WORK TASK ▸ The answer must be an exact copy of all the data below.

DATA SHOWN ▸
● ● ●
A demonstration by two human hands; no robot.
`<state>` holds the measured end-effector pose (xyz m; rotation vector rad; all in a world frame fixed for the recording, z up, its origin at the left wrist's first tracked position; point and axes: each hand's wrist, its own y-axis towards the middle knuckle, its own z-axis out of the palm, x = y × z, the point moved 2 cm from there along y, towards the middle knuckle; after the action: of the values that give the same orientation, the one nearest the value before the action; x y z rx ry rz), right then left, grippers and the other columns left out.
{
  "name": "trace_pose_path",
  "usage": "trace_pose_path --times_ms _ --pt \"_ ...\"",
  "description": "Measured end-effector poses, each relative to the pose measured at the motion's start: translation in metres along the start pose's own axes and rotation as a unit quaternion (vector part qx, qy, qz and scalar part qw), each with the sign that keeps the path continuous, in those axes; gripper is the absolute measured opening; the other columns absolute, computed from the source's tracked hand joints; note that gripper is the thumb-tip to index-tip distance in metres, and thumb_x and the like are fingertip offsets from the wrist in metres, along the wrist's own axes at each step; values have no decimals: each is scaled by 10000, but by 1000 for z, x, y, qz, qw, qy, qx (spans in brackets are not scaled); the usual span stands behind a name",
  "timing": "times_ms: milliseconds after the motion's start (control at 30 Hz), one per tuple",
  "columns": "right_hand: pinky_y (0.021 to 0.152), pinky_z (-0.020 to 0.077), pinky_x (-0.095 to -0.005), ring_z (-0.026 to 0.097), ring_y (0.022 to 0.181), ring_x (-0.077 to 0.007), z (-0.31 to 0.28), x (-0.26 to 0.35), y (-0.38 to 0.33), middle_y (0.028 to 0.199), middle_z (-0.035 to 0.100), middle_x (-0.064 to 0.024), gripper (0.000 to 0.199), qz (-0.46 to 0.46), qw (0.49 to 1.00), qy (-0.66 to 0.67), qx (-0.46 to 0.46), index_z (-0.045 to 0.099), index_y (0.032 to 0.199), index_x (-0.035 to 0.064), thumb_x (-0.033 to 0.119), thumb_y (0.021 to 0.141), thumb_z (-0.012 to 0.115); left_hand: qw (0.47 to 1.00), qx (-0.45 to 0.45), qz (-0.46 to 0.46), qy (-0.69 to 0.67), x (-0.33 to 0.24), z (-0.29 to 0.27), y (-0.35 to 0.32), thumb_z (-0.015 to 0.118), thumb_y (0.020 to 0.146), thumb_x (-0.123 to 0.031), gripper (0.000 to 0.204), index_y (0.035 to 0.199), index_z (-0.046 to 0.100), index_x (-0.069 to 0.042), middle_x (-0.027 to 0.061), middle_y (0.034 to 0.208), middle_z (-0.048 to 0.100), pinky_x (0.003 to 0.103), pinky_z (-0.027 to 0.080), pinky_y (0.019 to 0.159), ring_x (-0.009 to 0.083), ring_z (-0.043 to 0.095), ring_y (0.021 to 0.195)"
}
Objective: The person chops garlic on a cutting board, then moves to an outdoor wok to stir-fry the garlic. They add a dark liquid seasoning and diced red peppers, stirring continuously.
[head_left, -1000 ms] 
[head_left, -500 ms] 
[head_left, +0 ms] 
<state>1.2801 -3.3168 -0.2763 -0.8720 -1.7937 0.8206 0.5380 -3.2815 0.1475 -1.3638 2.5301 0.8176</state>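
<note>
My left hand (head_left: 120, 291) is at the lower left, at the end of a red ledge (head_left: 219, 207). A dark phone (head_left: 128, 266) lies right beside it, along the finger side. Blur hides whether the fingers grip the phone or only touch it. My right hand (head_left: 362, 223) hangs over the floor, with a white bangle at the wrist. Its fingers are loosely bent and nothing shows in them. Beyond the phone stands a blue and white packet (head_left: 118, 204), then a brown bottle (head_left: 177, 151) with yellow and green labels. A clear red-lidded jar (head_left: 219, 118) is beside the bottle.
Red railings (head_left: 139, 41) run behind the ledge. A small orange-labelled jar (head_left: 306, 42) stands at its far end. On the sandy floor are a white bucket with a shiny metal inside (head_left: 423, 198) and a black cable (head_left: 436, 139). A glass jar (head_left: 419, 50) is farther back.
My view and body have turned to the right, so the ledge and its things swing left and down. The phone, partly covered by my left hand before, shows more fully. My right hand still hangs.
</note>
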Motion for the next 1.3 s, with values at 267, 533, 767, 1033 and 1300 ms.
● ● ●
TASK RESULT ▸
A demonstration by two human hands; no robot.
`<state>` holds the measured end-effector pose (xyz m; rotation vector rad; all in a world frame fixed for the recording, z up, its origin at the left wrist's first tracked position; point and axes: each hand's wrist, its own y-axis towards the middle knuckle, its own z-axis out of the palm, x = y × z, the point moved 2 cm from there along y, towards the middle knuckle; after the action: of the values that give the same orientation, the one nearest the value before the action; x y z rx ry rz), right then left, grippers and the other columns left out.
{
  "name": "trace_pose_path",
  "usage": "trace_pose_path --times_ms _ --pt \"_ ...\"",
  "description": "Measured end-effector poses, each relative to the pose measured at the motion's start: translation in metres along the start pose's own axes and rotation as a unit quaternion (vector part qx, qy, qz and scalar part qw), each with the sign that keeps the path continuous, in those axes; gripper is the absolute measured opening; the other columns absolute, computed from the source's tracked hand joints; note that gripper is the thumb-tip to index-tip distance in metres, and thumb_x and the like are fingertip offsets from the wrist in metres, along the wrist's own axes at each step; values have no decimals: each is scaled by 10000, but by 1000 for z, x, y, qz, qw, qy, qx (spans in brackets are not scaled); the usual span stands behind a name",
  "timing": "times_ms: milliseconds after the motion's start (control at 30 Hz), one per tuple",
  "columns": "right_hand: pinky_y (0.021 to 0.152), pinky_z (-0.020 to 0.077), pinky_x (-0.095 to -0.005), ring_z (-0.026 to 0.097), ring_y (0.022 to 0.181), ring_x (-0.077 to 0.007), z (-0.31 to 0.28), x (-0.26 to 0.35), y (-0.38 to 0.33), middle_y (0.028 to 0.199), middle_z (-0.035 to 0.100), middle_x (-0.064 to 0.024), gripper (0.000 to 0.199), qz (-0.46 to 0.46), qw (0.49 to 1.00), qy (-0.66 to 0.67), qx (-0.46 to 0.46), index_z (-0.045 to 0.099), index_y (0.032 to 0.199), index_x (-0.035 to 0.064), thumb_x (-0.033 to 0.119), thumb_y (0.021 to 0.141), thumb_z (-0.012 to 0.115); left_hand: qw (0.47 to 1.00), qx (-0.45 to 0.45), qz (-0.46 to 0.46), qy (-0.69 to 0.67), x (-0.33 to 0.24), z (-0.29 to 0.27), y (-0.35 to 0.32), thumb_z (-0.015 to 0.118), thumb_y (0.020 to 0.146), thumb_x (-0.123 to 0.031), gripper (0.000 to 0.204), index_y (0.035 to 0.199), index_z (-0.046 to 0.100), index_x (-0.069 to 0.042), middle_x (-0.027 to 0.061), middle_y (0.034 to 0.208), middle_z (-0.048 to 0.100), pinky_x (0.003 to 0.103), pinky_z (-0.027 to 0.080), pinky_y (0.019 to 0.159), ring_x (-0.009 to 0.083), ring_z (-0.043 to 0.095), ring_y (0.021 to 0.195)"
}
Objective: The person chops garlic on a cutting board, then moves to an outdoor wok to stir-fry the garlic. They add a dark liquid seasoning and diced red peppers, stirring continuously.
[head_left, -1000 ms] 
[head_left, -500 ms] 
[head_left, +0 ms] 
<state>1.2801 -3.3168 -0.2763 -0.8720 -1.7937 0.8206 0.5380 -3.2815 0.1475 -1.3638 2.5301 0.8176</state>
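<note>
My left hand (head_left: 120, 291) is at the lower left, at the end of a red ledge (head_left: 219, 207). A dark phone (head_left: 128, 266) lies right beside it, along the finger side. Blur hides whether the fingers grip the phone or only touch it. My right hand (head_left: 362, 223) hangs over the floor, with a white bangle at the wrist. Its fingers are loosely bent and nothing shows in them. Beyond the phone stands a blue and white packet (head_left: 118, 204), then a brown bottle (head_left: 177, 151) with yellow and green labels. A clear red-lidded jar (head_left: 219, 118) is beside the bottle.
Red railings (head_left: 139, 41) run behind the ledge. A small orange-labelled jar (head_left: 306, 42) stands at its far end. On the sandy floor are a white bucket with a shiny metal inside (head_left: 423, 198) and a black cable (head_left: 436, 139). A glass jar (head_left: 419, 50) is farther back.
My view and body have turned to the right, so the ledge and its things swing left and down. The phone, partly covered by my left hand before, shows more fully. My right hand still hangs.
</note>
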Motion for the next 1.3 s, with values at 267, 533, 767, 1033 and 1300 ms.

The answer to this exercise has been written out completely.